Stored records

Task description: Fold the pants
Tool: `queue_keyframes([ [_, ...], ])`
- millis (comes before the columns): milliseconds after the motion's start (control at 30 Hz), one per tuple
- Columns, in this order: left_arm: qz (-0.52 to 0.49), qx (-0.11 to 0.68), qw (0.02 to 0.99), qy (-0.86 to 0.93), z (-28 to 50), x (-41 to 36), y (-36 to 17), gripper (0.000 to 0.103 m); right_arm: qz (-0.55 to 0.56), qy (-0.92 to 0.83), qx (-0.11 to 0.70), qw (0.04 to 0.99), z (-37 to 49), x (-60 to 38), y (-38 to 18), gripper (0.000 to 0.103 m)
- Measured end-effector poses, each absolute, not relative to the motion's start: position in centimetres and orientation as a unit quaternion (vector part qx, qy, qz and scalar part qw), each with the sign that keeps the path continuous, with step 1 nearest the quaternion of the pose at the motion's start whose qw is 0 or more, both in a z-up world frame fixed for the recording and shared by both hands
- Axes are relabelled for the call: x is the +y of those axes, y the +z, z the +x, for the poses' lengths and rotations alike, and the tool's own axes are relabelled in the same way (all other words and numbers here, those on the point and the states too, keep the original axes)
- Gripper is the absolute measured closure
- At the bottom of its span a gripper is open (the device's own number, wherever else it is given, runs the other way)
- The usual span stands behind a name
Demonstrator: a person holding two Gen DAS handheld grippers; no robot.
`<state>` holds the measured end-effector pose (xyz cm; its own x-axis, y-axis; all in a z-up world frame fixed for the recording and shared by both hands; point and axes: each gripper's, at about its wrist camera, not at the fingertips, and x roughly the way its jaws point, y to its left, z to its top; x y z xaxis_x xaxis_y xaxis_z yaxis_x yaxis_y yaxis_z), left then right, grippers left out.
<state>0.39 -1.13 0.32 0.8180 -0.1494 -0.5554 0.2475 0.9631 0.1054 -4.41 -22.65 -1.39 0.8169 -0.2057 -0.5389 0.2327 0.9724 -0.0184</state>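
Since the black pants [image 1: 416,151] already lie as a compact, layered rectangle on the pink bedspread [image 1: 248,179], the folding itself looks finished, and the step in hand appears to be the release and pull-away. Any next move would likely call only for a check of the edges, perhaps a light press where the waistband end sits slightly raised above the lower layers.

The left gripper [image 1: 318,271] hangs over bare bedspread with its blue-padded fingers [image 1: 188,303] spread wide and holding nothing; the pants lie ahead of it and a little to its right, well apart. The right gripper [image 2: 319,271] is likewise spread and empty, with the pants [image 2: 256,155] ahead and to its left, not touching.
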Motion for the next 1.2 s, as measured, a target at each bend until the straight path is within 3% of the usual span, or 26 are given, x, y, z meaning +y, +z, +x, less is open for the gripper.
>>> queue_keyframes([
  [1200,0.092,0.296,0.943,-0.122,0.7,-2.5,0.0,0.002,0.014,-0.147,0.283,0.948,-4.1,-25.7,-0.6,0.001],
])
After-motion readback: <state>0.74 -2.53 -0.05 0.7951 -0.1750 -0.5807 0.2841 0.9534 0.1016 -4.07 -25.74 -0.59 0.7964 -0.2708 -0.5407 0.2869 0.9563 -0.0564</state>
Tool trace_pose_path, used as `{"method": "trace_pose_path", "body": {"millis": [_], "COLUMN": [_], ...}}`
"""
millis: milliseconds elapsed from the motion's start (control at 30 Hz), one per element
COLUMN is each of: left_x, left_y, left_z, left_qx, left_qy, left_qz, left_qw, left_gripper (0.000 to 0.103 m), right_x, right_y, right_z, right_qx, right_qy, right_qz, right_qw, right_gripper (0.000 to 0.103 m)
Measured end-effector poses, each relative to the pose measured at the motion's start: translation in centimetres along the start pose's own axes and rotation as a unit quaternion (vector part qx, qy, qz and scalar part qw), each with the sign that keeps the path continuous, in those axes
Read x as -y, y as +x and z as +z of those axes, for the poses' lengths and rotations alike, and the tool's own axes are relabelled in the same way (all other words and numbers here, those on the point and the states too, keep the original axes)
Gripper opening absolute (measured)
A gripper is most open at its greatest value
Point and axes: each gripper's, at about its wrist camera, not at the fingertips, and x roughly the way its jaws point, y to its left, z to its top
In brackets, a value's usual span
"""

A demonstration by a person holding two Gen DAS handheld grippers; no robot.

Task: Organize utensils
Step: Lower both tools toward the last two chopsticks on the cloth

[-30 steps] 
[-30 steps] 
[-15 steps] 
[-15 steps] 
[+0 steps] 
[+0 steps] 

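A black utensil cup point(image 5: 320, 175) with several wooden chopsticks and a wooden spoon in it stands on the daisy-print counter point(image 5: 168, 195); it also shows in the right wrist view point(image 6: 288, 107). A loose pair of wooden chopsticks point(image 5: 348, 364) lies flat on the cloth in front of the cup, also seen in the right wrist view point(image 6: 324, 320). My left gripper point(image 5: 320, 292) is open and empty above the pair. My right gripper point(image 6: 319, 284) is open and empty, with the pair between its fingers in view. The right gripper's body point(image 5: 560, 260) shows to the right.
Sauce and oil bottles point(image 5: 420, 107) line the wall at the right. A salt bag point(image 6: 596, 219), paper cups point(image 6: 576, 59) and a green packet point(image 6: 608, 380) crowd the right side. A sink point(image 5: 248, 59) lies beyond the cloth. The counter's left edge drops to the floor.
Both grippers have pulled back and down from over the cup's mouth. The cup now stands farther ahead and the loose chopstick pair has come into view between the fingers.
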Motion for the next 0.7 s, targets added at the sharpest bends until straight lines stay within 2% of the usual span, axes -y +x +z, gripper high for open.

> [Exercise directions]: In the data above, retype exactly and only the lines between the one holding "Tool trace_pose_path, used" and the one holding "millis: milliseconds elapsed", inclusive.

> [Answer box]:
Tool trace_pose_path, used as `{"method": "trace_pose_path", "body": {"millis": [_], "COLUMN": [_], ...}}`
"""
millis: milliseconds elapsed from the motion's start (control at 30 Hz), one per element

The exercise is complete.